● **Task item**:
Which lines of the records below contain the word "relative"? Copy each of them out.

(Data entries)
+ + + +

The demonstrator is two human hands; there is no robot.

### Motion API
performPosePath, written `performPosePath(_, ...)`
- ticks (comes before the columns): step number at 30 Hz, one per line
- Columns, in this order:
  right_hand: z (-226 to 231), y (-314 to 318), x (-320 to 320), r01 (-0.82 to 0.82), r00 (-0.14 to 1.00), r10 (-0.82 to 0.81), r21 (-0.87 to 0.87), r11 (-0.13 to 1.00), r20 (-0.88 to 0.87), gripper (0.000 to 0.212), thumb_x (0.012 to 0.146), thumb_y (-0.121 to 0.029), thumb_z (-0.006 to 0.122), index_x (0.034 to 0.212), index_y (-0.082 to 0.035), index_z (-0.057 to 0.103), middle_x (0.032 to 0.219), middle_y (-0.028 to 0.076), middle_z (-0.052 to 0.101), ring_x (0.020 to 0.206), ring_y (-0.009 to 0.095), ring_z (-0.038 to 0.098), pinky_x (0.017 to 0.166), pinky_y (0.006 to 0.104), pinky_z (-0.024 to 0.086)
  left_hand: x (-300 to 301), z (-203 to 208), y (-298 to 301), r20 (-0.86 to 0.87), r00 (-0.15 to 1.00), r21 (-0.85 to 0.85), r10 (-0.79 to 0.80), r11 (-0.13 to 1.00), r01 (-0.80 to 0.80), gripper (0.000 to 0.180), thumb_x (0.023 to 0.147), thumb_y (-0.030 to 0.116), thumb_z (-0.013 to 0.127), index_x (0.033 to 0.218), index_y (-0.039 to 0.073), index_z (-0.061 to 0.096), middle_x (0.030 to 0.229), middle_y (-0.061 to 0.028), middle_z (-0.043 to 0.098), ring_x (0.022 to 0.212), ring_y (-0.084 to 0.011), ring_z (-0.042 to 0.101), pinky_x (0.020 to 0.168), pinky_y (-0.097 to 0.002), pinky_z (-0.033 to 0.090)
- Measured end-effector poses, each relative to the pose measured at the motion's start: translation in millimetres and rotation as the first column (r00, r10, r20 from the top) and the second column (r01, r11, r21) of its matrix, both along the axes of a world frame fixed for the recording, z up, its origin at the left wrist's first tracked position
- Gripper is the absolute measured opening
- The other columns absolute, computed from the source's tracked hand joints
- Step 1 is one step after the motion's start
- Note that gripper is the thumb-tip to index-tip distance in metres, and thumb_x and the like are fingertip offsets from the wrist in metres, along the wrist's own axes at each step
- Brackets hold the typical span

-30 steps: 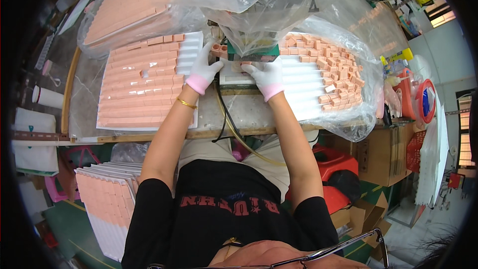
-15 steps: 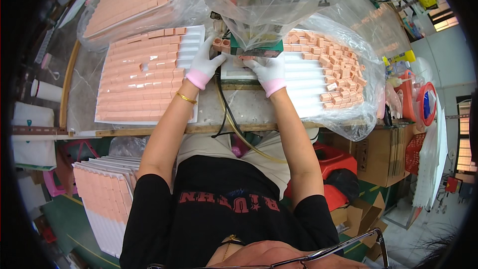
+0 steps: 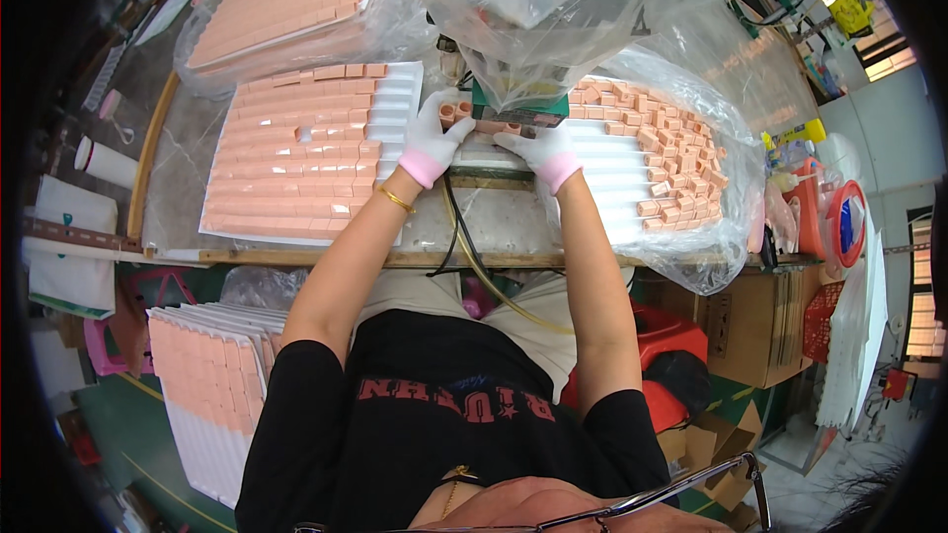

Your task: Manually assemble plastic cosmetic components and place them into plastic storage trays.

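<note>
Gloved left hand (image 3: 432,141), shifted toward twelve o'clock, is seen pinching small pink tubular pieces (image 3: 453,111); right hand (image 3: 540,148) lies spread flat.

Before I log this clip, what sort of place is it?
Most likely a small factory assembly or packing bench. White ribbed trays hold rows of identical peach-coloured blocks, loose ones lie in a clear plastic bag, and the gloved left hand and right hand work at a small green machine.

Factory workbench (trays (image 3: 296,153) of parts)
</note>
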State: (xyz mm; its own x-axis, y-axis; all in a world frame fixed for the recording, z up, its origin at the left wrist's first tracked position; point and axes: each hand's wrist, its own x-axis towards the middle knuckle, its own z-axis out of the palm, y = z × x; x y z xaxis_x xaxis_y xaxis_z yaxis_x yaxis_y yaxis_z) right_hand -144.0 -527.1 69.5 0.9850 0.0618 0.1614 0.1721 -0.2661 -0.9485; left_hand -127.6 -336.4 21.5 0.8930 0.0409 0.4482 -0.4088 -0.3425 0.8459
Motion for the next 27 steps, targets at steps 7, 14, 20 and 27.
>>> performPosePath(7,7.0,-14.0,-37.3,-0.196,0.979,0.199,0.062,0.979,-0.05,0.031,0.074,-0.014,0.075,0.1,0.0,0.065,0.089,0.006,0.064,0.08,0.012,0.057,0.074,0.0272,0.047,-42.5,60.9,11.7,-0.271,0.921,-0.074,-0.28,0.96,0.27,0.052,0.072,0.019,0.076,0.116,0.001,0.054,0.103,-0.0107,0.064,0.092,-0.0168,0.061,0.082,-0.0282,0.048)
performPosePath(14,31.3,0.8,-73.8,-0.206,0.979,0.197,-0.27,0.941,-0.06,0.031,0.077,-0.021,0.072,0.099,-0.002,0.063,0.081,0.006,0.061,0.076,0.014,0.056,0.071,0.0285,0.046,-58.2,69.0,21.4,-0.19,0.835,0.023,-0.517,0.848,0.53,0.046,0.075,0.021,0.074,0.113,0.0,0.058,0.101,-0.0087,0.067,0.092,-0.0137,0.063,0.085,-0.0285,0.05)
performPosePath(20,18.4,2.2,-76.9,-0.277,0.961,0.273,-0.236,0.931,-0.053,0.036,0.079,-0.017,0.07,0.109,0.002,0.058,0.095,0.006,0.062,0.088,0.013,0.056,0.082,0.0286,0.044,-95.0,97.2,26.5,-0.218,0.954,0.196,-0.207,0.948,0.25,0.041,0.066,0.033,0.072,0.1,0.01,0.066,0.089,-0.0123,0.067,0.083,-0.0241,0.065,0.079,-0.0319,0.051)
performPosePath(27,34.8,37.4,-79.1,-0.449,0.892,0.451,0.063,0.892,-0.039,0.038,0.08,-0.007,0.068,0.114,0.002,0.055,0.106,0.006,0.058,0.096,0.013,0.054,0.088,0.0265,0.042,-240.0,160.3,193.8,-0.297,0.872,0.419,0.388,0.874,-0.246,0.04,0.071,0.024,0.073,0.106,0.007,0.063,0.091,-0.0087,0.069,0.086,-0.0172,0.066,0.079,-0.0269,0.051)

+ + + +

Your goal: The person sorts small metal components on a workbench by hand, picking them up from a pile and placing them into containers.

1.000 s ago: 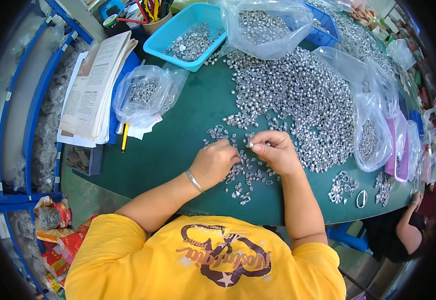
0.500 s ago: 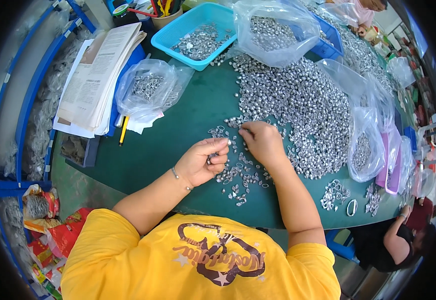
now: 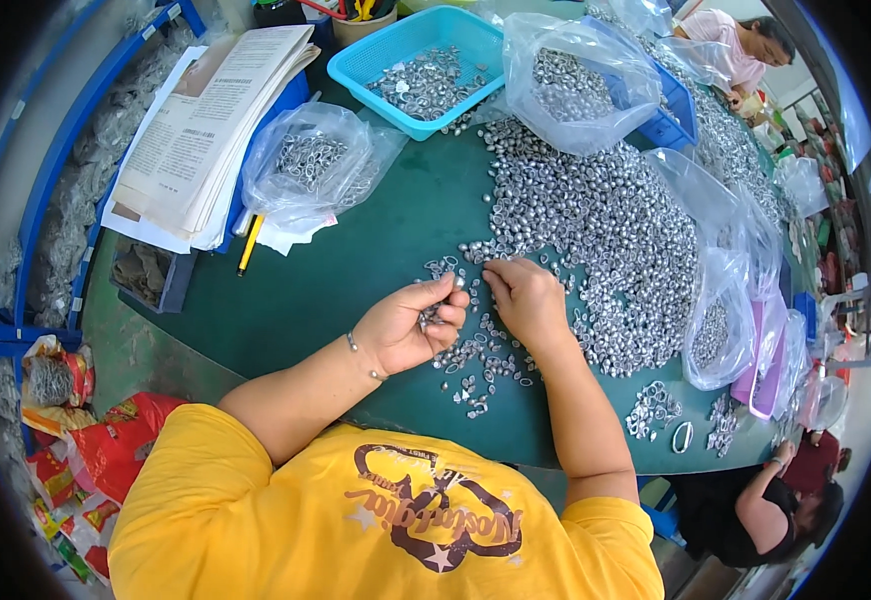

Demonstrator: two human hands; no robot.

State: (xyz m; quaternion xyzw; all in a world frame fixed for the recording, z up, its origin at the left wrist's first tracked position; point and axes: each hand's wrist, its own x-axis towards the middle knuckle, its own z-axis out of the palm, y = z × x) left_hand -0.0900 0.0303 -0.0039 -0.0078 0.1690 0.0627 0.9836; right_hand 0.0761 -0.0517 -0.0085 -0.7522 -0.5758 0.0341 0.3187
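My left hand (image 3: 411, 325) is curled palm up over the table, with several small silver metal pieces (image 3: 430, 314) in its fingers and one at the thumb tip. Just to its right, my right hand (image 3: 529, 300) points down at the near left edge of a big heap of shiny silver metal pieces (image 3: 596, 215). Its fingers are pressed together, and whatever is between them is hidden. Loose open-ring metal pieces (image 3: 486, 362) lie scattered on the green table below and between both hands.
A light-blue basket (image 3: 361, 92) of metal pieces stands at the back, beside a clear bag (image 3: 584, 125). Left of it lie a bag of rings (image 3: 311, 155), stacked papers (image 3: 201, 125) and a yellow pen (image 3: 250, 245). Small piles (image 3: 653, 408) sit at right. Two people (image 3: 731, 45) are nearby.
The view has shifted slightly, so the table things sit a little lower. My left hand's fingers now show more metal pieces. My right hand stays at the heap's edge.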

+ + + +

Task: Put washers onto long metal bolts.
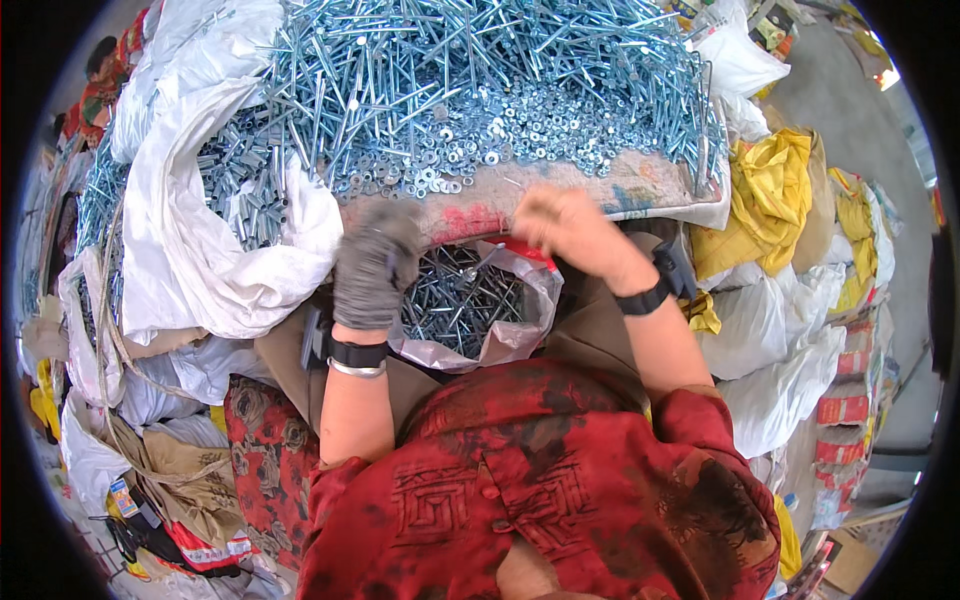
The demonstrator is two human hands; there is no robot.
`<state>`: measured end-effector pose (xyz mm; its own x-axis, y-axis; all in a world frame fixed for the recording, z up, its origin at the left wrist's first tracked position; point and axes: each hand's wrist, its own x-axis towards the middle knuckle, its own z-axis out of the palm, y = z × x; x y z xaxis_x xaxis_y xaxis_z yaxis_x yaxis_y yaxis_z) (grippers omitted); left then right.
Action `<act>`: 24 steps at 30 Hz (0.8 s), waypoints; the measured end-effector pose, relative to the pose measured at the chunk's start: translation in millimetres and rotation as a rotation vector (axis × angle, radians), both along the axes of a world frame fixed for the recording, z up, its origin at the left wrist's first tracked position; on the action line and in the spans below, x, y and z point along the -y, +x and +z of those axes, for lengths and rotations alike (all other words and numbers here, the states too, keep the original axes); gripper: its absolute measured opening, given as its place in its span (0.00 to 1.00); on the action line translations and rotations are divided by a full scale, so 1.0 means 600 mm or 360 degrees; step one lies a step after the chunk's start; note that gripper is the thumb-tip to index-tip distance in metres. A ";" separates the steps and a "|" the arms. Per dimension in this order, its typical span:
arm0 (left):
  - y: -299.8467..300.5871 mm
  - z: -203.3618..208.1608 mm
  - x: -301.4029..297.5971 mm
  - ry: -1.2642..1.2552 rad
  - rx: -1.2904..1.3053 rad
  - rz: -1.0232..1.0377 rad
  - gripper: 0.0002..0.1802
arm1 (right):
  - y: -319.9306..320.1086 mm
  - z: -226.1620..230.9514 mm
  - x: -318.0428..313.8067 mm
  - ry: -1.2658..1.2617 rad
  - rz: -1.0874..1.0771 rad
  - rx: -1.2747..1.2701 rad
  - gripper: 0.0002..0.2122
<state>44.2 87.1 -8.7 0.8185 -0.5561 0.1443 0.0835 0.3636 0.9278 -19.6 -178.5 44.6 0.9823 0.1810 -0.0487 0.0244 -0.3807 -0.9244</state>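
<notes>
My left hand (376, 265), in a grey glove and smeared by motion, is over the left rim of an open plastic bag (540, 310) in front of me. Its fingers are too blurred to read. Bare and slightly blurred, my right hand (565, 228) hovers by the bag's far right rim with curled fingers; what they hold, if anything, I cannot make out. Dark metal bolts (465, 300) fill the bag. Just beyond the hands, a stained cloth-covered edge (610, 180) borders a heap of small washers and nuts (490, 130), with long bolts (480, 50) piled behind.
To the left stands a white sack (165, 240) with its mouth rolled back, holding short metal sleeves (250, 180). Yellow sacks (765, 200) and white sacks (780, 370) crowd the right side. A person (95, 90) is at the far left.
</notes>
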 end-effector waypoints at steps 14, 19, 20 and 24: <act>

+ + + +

● **Result**:
- Measured end-effector poses, each relative to the pose measured at the motion's start: translation in millimetres and rotation as the first column (r00, r10, r20 from the top) and the second column (r01, r11, r21) of its matrix, both along the axes of a world frame fixed for the recording, z up, its origin at the left wrist's first tracked position
Action `<act>`: 24 steps at 30 Hz (0.8 s), waypoints; the measured end-effector pose, relative to the pose measured at the chunk's start: translation in millimetres and rotation as a rotation vector (axis × angle, radians), both along the axes of a world frame fixed for the recording, z up, its origin at the left wrist's first tracked position; on the action line and in the spans below, x, y and z point along the -y, +x and +z of those axes, for lengths and rotations alike (all other words and numbers here, the states too, keep the original axes); gripper: its absolute measured opening, given as its place in its span (0.00 to 1.00); on the action line translations and rotations are divided by a full scale, so 1.0 means 600 mm or 360 degrees; step one lies a step after the chunk's start; note that gripper is the thumb-tip to index-tip distance in metres. A ";" separates the steps and a "|" the arms. Per dimension in this order, its typical span:

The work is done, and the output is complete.